* Oil above $65, tracks stock market rally
* China cuts interest rates, U.S. expected to cut
* U.S. crude, products stocks forecast to rise
(Updates prices)
By Jane Merriman
LONDON, Oct 29 (Reuters) - Oil was above $65 a barrel on Wednesday, boosted by a surge in global stock markets on expectations the Federal Reserve and other central banks are poised to cut interest rates to revive global growth.
China cut interest rates for the third time in six weeks, prompting speculation of coordinated action on rates by central banks. [
]U.S. light crude for December delivery <CLc1> was up $2.98 at $65.71 a barrel by 1137 GMT. It touched a session high of $66.71. On Monday, it fell to a 17-month low of $61.30.
London Brent crude <LCOc1> was up $2.90 a barrel to $63.19.
China's rate cut provided evidence that the economic slowdown is starting to affect emerging markts.
"There's building evidence in China that the slowdown we're seeing everywhere else is taking place there as well," said Derek Halpenny, European head of FX research at BTM-UFJ.
Oil has fallen more than 50 percent from a record peak of $147.27 in July, as the credit crisis has spilled over into the real economy and dampened demand for oil in industrial countries.

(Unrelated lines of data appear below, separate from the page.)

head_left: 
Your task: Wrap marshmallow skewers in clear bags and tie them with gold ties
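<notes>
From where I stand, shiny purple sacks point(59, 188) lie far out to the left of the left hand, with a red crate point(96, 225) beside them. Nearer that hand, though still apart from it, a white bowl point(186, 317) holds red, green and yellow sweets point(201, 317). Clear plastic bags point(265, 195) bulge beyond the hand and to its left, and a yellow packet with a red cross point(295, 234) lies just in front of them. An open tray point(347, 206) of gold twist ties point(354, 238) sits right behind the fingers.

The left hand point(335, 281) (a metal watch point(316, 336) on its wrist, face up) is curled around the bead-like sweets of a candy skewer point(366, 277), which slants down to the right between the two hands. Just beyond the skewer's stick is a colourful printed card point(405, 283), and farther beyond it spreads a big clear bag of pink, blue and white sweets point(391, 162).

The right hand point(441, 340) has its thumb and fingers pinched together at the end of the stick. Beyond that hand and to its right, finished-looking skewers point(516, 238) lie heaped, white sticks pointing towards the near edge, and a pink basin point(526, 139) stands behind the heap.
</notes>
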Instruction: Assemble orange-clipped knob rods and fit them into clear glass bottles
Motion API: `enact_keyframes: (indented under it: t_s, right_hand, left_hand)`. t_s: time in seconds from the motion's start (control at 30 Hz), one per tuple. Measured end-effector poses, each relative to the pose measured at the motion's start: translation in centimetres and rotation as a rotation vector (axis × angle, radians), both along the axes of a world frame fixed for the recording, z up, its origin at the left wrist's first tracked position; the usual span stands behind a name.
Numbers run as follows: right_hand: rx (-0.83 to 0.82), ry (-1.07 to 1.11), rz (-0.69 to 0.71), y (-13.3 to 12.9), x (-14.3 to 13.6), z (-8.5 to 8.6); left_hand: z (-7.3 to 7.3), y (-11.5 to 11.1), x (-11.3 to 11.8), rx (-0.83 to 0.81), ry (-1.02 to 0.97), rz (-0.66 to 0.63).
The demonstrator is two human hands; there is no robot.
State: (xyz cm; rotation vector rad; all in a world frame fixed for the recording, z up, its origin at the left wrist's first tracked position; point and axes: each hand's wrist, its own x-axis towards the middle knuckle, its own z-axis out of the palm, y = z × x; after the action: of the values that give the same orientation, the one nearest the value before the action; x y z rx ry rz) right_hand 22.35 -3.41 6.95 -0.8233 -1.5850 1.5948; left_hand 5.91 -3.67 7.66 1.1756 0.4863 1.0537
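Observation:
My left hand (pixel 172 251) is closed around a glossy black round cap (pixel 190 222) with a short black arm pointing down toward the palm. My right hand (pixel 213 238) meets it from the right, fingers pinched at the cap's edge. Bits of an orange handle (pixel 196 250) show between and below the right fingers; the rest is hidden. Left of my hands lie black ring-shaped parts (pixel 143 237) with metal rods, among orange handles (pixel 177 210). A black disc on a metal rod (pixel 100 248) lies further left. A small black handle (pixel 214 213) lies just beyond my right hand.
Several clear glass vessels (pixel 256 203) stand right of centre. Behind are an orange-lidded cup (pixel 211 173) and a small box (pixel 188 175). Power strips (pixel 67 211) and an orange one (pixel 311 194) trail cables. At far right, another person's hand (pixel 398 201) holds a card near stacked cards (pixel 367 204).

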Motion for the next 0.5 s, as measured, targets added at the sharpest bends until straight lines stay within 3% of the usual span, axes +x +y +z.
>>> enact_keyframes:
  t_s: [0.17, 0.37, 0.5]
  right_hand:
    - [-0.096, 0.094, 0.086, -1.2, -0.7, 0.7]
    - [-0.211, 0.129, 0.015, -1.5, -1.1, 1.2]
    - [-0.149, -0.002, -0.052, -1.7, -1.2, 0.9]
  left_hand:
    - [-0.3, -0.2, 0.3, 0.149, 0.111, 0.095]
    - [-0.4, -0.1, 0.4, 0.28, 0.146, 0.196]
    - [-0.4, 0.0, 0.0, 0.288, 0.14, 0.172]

Merrill Lynch has cut its U.S. crude oil price forecast for the fourth quarter of 2008 to $78 a barrel from $107 a barrel.
"Demand for physical commodities is tanking in many parts of the world, with U.S. oil consumption contracting at the sharpest rate since 1980," the bank said.
"More importantly we are starting to see signs of oil demand slowing in emerging markets."
DEMAND IN DECLINE
Oil continued to fall last week, despite a cut in production by the Organization of the Petroleum Exporting Countries, agreed at an emergency meeting to try to defend prices.
The market is focused on falls in demand across the world, particularly in top consumer the United States, where gasoline demand fell by 6.4 percent last week versus year-ago levels, data from MasterCard Advisors released on Tuesday showed.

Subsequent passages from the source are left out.